### [What is expected]
Please write out the whole listing that follows exactly; the pictures stay out.

### [Data block]
::::::::

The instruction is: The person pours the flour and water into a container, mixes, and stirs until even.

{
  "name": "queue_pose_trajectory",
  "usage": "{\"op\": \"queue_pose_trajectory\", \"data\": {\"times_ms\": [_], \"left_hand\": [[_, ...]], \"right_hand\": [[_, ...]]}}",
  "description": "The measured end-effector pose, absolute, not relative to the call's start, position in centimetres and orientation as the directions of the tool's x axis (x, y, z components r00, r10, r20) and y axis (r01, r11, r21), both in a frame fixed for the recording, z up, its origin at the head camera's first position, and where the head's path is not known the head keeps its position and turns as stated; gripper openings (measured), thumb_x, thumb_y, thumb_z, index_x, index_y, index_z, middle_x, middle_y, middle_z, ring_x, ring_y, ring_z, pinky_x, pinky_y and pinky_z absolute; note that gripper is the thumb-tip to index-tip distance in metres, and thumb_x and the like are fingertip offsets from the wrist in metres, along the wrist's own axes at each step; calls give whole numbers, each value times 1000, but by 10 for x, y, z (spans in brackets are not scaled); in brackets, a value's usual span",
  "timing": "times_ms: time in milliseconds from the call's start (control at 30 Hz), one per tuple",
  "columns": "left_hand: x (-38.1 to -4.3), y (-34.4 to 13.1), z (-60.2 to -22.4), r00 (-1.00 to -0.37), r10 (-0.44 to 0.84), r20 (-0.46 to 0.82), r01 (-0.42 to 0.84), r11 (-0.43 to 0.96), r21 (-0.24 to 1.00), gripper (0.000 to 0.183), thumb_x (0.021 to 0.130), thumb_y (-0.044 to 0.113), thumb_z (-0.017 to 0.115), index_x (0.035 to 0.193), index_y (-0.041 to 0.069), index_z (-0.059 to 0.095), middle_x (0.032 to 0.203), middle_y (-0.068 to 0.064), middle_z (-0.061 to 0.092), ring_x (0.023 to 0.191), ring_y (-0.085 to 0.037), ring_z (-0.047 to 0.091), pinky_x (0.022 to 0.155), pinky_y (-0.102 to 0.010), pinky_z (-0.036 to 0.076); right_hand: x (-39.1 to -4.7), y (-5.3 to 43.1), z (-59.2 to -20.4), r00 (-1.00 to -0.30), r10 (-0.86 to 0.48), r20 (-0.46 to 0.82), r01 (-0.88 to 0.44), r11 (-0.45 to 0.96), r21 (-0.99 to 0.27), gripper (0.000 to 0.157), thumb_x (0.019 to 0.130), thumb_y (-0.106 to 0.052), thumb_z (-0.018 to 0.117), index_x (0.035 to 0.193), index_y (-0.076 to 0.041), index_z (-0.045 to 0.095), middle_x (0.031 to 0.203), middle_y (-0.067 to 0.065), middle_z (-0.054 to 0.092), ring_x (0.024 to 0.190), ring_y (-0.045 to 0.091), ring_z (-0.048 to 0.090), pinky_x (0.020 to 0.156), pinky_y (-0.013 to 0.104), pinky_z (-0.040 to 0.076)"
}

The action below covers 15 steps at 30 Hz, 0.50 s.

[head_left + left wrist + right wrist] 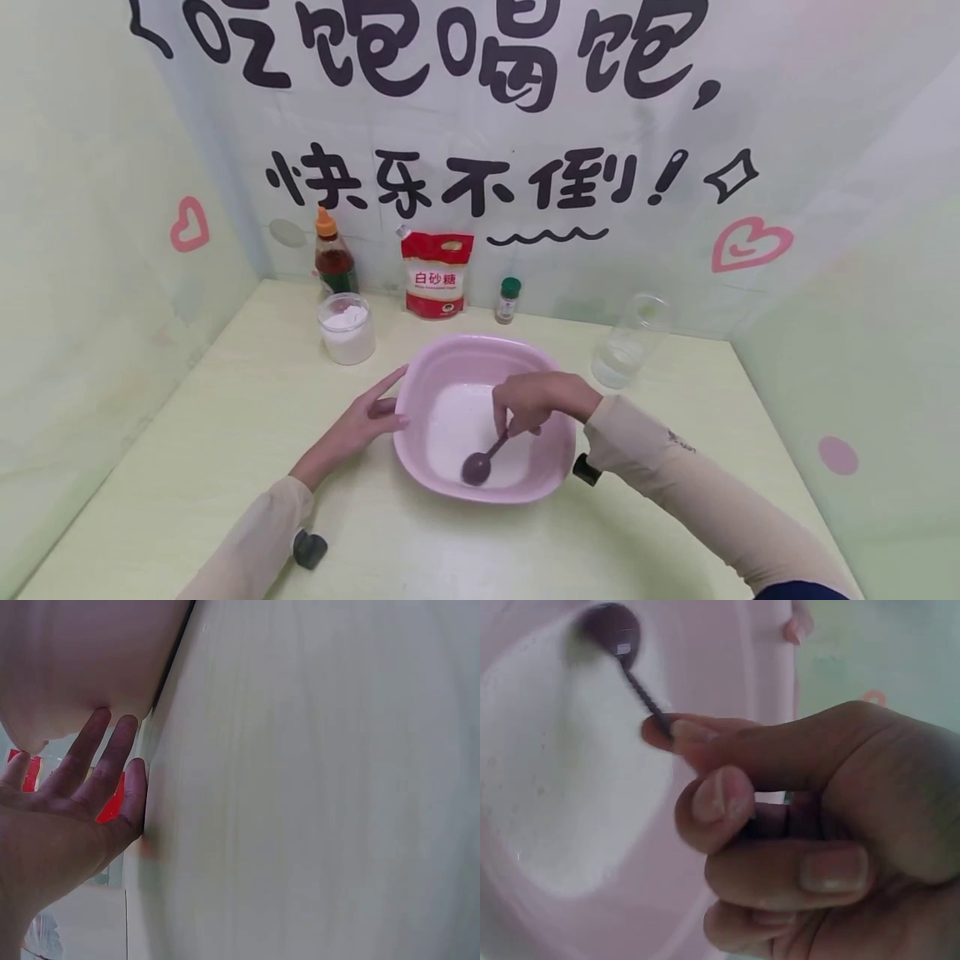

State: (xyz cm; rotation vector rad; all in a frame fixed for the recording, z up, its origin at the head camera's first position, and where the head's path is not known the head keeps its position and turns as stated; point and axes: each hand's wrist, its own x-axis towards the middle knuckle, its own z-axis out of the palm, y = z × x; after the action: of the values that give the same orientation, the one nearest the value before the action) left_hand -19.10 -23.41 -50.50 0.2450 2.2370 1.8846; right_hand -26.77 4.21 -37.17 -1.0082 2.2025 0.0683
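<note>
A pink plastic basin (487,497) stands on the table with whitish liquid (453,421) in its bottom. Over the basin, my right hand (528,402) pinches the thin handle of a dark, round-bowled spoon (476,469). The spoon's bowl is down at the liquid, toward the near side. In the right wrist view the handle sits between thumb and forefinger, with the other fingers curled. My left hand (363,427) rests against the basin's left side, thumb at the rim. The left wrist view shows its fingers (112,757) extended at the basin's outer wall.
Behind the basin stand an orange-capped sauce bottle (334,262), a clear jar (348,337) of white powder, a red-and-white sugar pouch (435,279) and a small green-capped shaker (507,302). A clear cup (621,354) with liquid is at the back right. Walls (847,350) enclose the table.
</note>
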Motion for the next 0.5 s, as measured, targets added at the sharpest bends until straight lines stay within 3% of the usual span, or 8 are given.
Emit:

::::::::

### [Answer below]
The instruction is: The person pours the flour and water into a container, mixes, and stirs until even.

{
  "name": "queue_pose_trajectory",
  "usage": "{\"op\": \"queue_pose_trajectory\", \"data\": {\"times_ms\": [_], \"left_hand\": [[_, ...]], \"right_hand\": [[_, ...]]}}",
  "description": "The measured end-effector pose, absolute, not relative to the call's start, position in centimetres and orientation as the directions of the tool's x axis (x, y, z components r00, r10, r20) and y axis (r01, r11, r21), both in a frame fixed for the recording, z up, its origin at the head camera's first position, and where the head's path is not known the head keeps its position and turns as stated; gripper openings (measured), thumb_x, thumb_y, thumb_z, index_x, index_y, index_z, middle_x, middle_y, middle_z, ring_x, ring_y, ring_z, pinky_x, pinky_y and pinky_z absolute; note that gripper is the thumb-tip to index-tip distance in metres, and thumb_x and the like are fingertip offsets from the wrist in metres, along the wrist's own axes at each step; calls give whole numbers, each value times 1000, but by 10 for x, y, z (spans in brackets are not scaled); in brackets, a value's usual span",
  "timing": "times_ms: time in milliseconds from the call's start (control at 30 Hz), one per tuple",
  "columns": "left_hand: x (-38.1 to -4.3), y (-34.4 to 13.1), z (-60.2 to -22.4), r00 (-1.00 to -0.37), r10 (-0.44 to 0.84), r20 (-0.46 to 0.82), r01 (-0.42 to 0.84), r11 (-0.43 to 0.96), r21 (-0.24 to 1.00), gripper (0.000 to 0.183), thumb_x (0.021 to 0.130), thumb_y (-0.044 to 0.113), thumb_z (-0.017 to 0.115), index_x (0.035 to 0.193), index_y (-0.041 to 0.069), index_z (-0.059 to 0.095), middle_x (0.032 to 0.203), middle_y (-0.068 to 0.064), middle_z (-0.061 to 0.092), ring_x (0.023 to 0.191), ring_y (-0.085 to 0.037), ring_z (-0.047 to 0.091), pinky_x (0.022 to 0.155), pinky_y (-0.102 to 0.010), pinky_z (-0.036 to 0.076); right_hand: x (-39.1 to -4.7), y (-5.3 to 43.1), z (-59.2 to -20.4), r00 (-1.00 to -0.30), r10 (-0.86 to 0.48), r20 (-0.46 to 0.82), r01 (-0.88 to 0.44), r11 (-0.45 to 0.96), r21 (-0.99 to 0.27), gripper (0.000 to 0.157), thumb_x (0.019 to 0.130), thumb_y (-0.106 to 0.052), thumb_z (-0.018 to 0.117), index_x (0.035 to 0.193), index_y (-0.076 to 0.041), index_z (-0.045 to 0.095), middle_x (0.031 to 0.203), middle_y (-0.067 to 0.065), middle_z (-0.054 to 0.092), ring_x (0.024 to 0.190), ring_y (-0.045 to 0.091), ring_z (-0.048 to 0.090), pinky_x (0.020 to 0.156), pinky_y (-0.013 to 0.104), pinky_z (-0.040 to 0.076)"
}

The action below covers 15 steps at 30 Hz, 0.50 s.

[head_left + left wrist + right wrist] 

State: (xyz cm; rotation vector rad; all in a frame fixed for the recording, z up, its origin at the head camera's first position, and where the head's path is not known the head keeps its position and turns as stated; point and axes: each hand's wrist, its own x-axis towards the middle knuckle, its own z-axis out of the palm, y = z × x; after the action: of the values that give the same orientation, the one nearest the value before the action) left_hand -19.10 -23.41 -50.50 0.2450 2.2370 1.8846; right_hand -26.77 4.21 -37.17 -1.0082 2.2025 0.0683
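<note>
A pink plastic basin (487,497) stands on the table with whitish liquid (453,421) in its bottom. Over the basin, my right hand (528,402) pinches the thin handle of a dark, round-bowled spoon (476,469). The spoon's bowl is down at the liquid, toward the near side. In the right wrist view the handle sits between thumb and forefinger, with the other fingers curled. My left hand (363,427) rests against the basin's left side, thumb at the rim. The left wrist view shows its fingers (112,757) extended at the basin's outer wall.
Behind the basin stand an orange-capped sauce bottle (334,262), a clear jar (348,337) of white powder, a red-and-white sugar pouch (435,279) and a small green-capped shaker (507,302). A clear cup (621,354) with liquid is at the back right. Walls (847,350) enclose the table.
</note>
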Motion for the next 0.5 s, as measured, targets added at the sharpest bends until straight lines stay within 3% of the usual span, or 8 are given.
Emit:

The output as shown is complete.